Exercise requirements: Only lines containing "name" are wanted from the data below. Copy those lines.

Dataset excerpt:
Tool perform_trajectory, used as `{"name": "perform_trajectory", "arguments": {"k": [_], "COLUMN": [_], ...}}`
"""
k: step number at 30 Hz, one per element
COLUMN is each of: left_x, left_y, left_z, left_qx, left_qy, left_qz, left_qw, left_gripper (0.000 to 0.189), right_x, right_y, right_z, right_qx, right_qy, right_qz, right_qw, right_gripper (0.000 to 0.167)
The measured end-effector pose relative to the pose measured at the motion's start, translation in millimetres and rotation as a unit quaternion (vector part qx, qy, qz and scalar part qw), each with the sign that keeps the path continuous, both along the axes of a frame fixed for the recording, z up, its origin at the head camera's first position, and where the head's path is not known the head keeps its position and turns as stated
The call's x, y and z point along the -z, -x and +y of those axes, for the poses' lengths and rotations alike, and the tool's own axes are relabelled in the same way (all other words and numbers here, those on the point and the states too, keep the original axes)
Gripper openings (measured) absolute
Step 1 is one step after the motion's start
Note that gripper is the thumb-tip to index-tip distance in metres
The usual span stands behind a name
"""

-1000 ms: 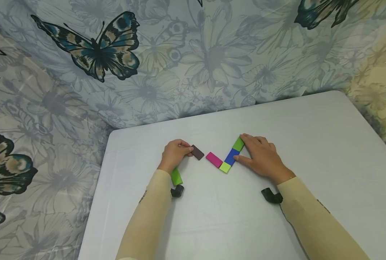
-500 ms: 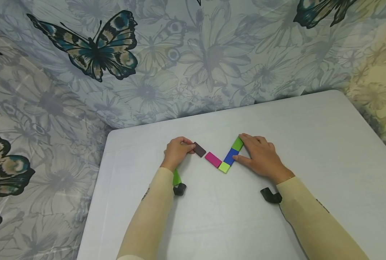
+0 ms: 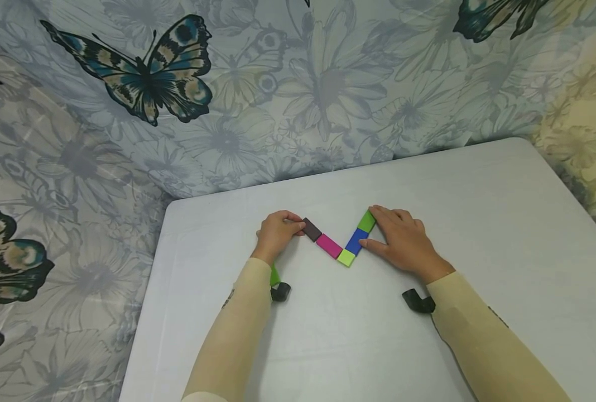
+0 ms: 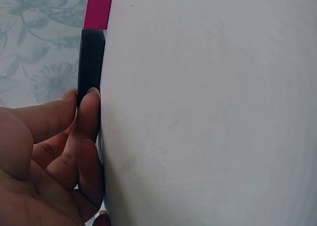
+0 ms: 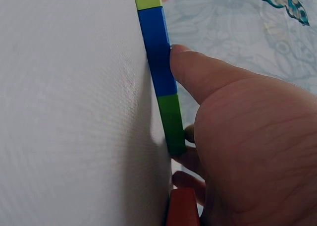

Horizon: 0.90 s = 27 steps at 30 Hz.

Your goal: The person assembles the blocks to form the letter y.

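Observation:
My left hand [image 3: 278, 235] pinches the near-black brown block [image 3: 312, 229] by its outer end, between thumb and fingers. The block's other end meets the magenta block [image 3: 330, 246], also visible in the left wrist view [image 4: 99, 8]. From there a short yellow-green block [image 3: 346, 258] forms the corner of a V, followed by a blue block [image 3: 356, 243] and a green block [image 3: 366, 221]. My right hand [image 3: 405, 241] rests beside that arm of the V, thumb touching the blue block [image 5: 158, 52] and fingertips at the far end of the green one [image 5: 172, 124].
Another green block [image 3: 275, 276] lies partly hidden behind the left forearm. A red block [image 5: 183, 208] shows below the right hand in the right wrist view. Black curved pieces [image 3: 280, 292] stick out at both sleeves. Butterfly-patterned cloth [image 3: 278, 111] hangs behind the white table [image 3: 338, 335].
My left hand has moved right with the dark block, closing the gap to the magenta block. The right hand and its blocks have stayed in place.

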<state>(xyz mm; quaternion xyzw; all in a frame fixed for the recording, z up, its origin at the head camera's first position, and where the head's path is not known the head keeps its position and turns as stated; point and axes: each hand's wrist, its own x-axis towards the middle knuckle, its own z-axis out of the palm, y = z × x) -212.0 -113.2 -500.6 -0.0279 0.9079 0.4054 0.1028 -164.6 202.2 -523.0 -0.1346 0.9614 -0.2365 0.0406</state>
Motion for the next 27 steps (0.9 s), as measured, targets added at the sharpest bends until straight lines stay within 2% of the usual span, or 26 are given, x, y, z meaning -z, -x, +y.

Solution to this task:
Tool perform_trajectory, used as `{"name": "perform_trajectory", "arguments": {"k": [_], "COLUMN": [_], ...}}`
The usual span stands behind a name

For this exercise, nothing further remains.